For two thousand years, too many Christians have stood and stared into the heavens, amazed at what God has done in Jesus, totally missing what God wants to do through us. We have prayed and lit incense, built huge cathedrals and monasteries. We have written gorgeous music and magnificent sermons. All of this is well and good.
But ultimately God does not want us staring into the heavens. God wants us working the darkness, continuing the work Abraham and Sarah began, Miriam, Mary and Jesus continued—moving to strange lands and transforming them into Promised Lands, finding our way out of deserts where each way seems the same as the other way, working through the consequences of our sinfulness, saying, “I will your command, God” when the easy thing to say it “Heil Hitler.”
On this Memorial Day weekend, we remember the millions of people who have laid down their lives so we can enjoy the freedoms and life we enjoy. They ask no thanks. But thank them we must.
One of the things the military does well is train people, create discipline so they will follow orders in the midst of absolute insanity. When the chain of command evaporates and friends are dying beside them, enemies are closing in on them, they are hungry, tired, wanting only to go home to mom, the soldier is asked, no, expected to do what the soldier is trained to do. It is the only way to achieve victory.

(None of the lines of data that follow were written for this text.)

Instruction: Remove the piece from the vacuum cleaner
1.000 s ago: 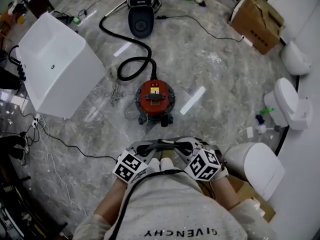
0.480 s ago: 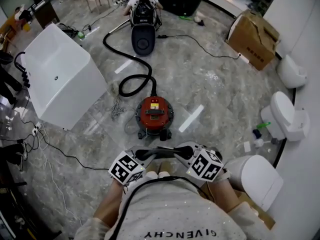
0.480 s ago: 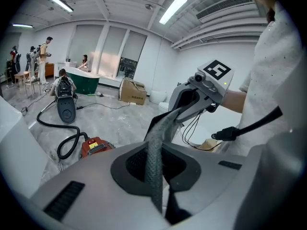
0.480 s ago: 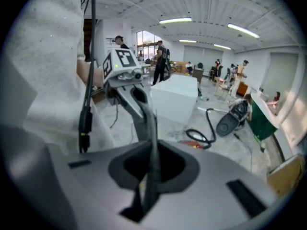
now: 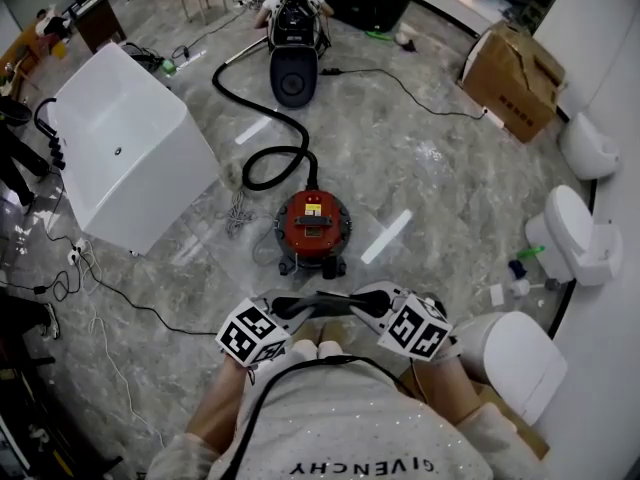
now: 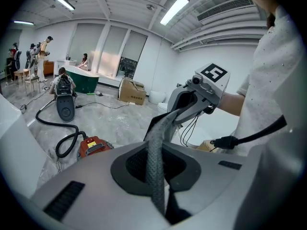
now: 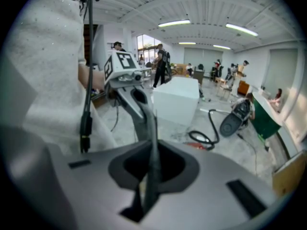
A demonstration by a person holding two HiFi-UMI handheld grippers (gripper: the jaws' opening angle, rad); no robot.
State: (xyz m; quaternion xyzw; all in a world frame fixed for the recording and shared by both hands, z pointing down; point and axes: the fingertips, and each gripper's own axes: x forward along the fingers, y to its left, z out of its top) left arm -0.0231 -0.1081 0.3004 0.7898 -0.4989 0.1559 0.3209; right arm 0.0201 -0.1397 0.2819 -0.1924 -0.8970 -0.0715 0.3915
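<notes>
right hand-held gripper: jaws together, empty | black hose coiled on floor | white box behind

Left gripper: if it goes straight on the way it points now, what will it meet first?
The right gripper, directly ahead, with its shut jaws pointing back at it. The left gripper already looks almost tip to tip with it, though depth is unclear.

Bright, even light from ceiling strip lights; glare streaks on the glossy marble floor. Both gripper views fisheye hard with dark corners; right one slightly soft.
</notes>
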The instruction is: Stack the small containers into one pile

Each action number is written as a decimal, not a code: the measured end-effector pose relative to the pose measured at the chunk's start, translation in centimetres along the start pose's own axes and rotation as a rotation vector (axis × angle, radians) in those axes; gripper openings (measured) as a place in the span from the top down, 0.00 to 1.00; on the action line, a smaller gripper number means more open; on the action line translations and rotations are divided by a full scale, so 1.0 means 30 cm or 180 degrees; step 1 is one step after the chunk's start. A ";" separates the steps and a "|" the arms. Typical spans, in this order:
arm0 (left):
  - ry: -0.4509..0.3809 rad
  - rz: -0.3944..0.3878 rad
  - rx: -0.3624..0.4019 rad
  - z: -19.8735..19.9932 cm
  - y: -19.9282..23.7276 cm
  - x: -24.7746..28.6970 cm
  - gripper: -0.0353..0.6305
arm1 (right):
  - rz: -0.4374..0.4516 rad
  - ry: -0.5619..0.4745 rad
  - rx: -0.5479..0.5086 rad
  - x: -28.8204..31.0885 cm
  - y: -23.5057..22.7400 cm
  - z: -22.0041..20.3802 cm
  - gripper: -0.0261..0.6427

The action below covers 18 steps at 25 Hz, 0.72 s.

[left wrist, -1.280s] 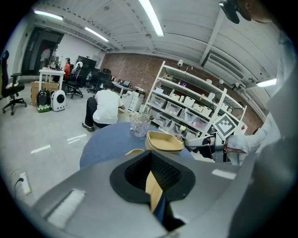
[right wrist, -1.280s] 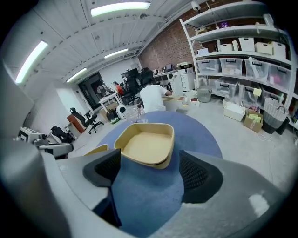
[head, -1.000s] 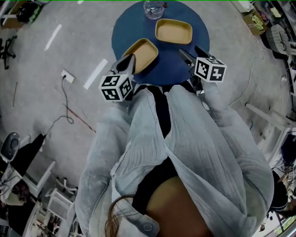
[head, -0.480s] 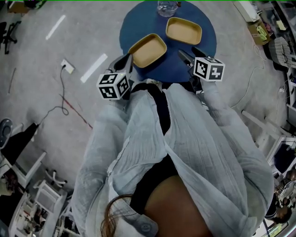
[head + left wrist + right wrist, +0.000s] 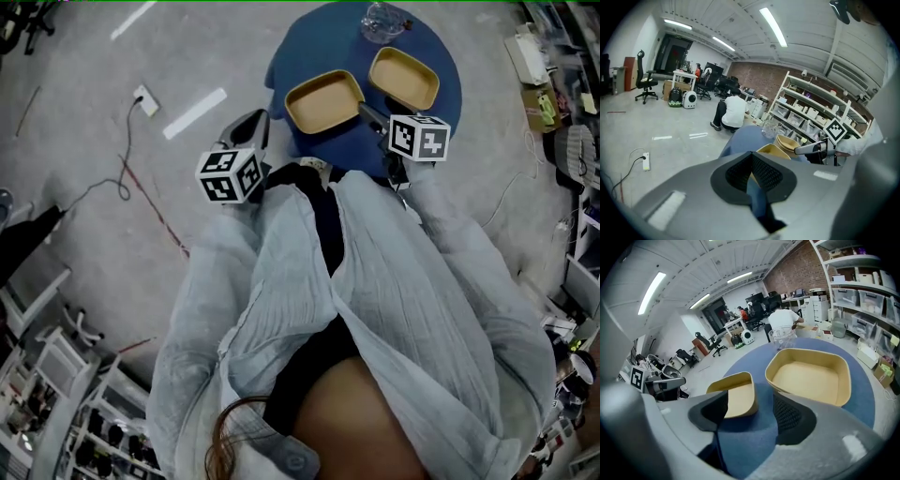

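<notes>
Two tan containers lie side by side on the round blue table (image 5: 441, 103): the nearer one (image 5: 323, 100) (image 5: 736, 397) and the farther one (image 5: 404, 77) (image 5: 811, 376). My right gripper (image 5: 366, 109) (image 5: 750, 416) reaches over the table's near edge. Its jaws are closing, with the nearer container's corner at their mouth, and the pads do not press on it. My left gripper (image 5: 253, 120) (image 5: 751, 154) hangs over the floor left of the table, its tips together on nothing. In the left gripper view the containers (image 5: 780, 149) show ahead.
A clear glass (image 5: 384, 17) (image 5: 782, 337) stands at the table's far edge. A cable with a socket (image 5: 142, 97) and white tape strips (image 5: 195, 112) lie on the grey floor. A person in white (image 5: 731, 110) crouches beyond the table; shelves (image 5: 811, 112) line the wall.
The head view has swung left, so the table now sits further right. My right gripper has come closer to the nearer container's corner. The left gripper has kept its place.
</notes>
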<state>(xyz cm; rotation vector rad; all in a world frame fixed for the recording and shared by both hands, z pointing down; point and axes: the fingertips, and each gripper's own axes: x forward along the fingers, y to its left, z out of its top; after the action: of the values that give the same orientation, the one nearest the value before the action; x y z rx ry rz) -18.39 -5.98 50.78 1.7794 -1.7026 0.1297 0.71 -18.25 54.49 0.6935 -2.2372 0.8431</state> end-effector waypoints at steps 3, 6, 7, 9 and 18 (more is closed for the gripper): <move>-0.0029 0.0128 -0.0089 -0.011 0.030 -0.032 0.93 | 0.0055 0.0137 -0.0052 0.044 0.012 -0.007 0.52; -0.0040 0.0225 -0.0163 -0.025 0.054 -0.056 0.93 | 0.0069 0.0222 -0.0108 0.088 0.017 -0.003 0.52; -0.0043 0.0256 -0.0186 -0.030 0.062 -0.065 0.93 | 0.0075 0.0248 -0.0114 0.102 0.021 -0.002 0.52; -0.0052 0.0320 -0.0231 -0.041 0.078 -0.083 0.93 | 0.0091 0.0309 -0.0126 0.125 0.028 -0.004 0.52; -0.0054 0.0493 -0.0362 -0.085 0.129 -0.141 0.93 | 0.0038 0.0477 -0.0207 0.199 0.013 -0.005 0.55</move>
<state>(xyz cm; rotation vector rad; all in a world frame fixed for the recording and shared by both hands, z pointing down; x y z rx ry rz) -21.64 -0.80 52.13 1.5702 -1.8223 0.0832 -3.40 -19.36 58.70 0.5683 -2.1263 0.7977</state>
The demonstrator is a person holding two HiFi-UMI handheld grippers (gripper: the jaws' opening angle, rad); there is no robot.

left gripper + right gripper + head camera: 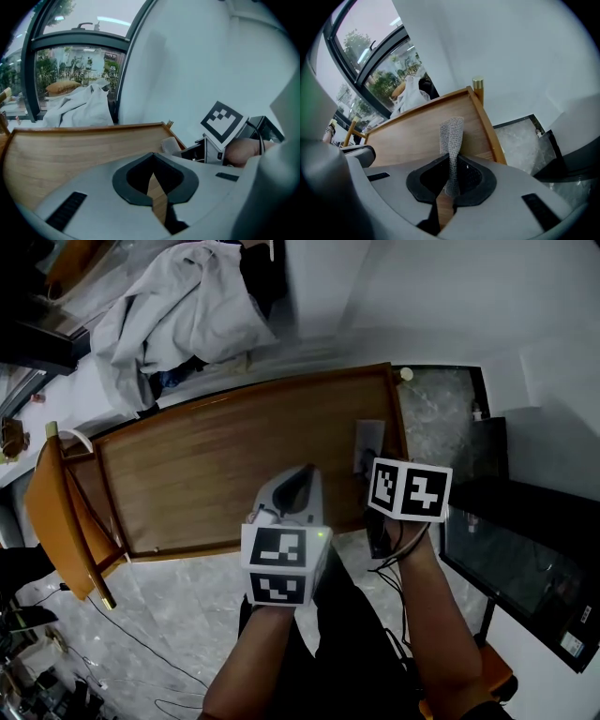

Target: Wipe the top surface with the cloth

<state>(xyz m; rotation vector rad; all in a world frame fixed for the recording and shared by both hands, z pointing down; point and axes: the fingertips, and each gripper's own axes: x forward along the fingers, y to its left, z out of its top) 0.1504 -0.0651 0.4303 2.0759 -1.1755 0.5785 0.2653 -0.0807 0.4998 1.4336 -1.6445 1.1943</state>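
Note:
A wooden table top point(216, 474) with a raised rim lies below me. My right gripper point(370, 465) is over its right end, shut on a small grey knit cloth point(367, 439). In the right gripper view the cloth point(452, 136) stands up from between the jaws of the right gripper point(451, 164) and droops onto the wood point(412, 136). My left gripper point(300, 479) hovers over the table's near edge, shut with nothing in it. Past the left gripper point(152, 164), the left gripper view shows the bare wood point(70, 145) and the right gripper's marker cube point(222, 122).
A heap of white fabric point(178, 306) lies beyond the table's far edge. An orange wooden chair point(56, 512) stands at the table's left end. A dark glass-fronted unit point(525, 549) stands to the right. Cables point(141, 643) trail across the marble floor.

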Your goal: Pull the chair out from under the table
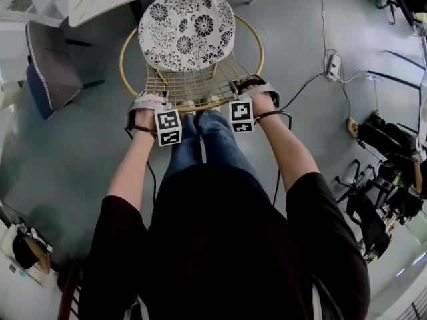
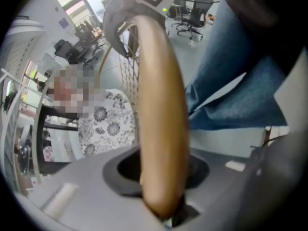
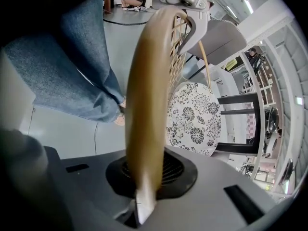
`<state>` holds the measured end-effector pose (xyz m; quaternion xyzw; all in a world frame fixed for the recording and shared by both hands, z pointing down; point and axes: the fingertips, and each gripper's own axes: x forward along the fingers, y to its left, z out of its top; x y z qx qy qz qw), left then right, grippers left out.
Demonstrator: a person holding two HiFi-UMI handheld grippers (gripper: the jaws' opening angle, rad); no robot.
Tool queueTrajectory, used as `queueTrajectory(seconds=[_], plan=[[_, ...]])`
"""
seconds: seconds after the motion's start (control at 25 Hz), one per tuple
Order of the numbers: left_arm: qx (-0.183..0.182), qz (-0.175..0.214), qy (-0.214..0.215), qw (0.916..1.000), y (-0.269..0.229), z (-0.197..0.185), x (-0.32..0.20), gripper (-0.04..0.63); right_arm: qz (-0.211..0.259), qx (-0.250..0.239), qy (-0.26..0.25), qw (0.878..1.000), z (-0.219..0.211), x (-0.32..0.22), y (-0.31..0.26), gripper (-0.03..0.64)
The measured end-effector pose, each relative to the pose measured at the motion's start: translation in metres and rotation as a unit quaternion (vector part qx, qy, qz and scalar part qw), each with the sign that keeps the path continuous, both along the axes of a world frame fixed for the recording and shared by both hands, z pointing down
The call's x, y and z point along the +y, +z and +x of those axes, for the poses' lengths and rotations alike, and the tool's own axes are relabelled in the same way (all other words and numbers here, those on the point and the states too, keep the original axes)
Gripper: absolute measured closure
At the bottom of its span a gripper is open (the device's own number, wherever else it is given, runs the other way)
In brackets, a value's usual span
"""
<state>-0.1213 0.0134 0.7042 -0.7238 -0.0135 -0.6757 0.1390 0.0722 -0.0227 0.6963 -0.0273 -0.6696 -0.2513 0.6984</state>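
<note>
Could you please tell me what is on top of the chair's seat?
A round black-and-white floral cushion lies on the chair seat. It covers the seat surface, so nothing beneath it can be seen.

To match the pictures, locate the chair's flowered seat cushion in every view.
Head view: flowered seat cushion, top centre.
Left gripper view: lower left, left of the golden back rim.
Right gripper view: right of centre, right of that rim.
Shared landmark: the chair's golden back rim.
</note>
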Motion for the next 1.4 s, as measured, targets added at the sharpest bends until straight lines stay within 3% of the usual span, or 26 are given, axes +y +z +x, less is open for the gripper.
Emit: queueTrajectory(seconds=[0.84, 1.4], plan=[[0.007, -0.014, -0.036, 0.9992, -0.012, 0.007, -0.008, 0.449, 0.0, -0.006, -0.035, 0.999, 0.004, -0.017, -0.012, 0.586], [0.013, -0.017, -0.013, 0.9997, -0.02, -0.003, -0.012, 0.451, -0.004, 0.005, -0.005, 1.0, -0.004, -0.012, -0.02, 0.586]])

So it is with God. God’s chain of command breaks down all the time. Actually, it broke down way back there in the Garden of Eden. And when the chain of command breaks down, every person has to do what they know they are supposed to do.
We will always wonder whether we are doing the right thing. We will wonder if what we are doing is meaningful or meaningless. We will wonder if we should be doing something else.
But in the darkness, we must continue to do God’s work. We have to find a way, God’s Way.
Let us pray: Gracious God, create within our hearts a profound trust in your Providence. As you guide the world to its appointed end, may we do our part in helping you to get it there. All this we pray in Jesus’ name. Amen.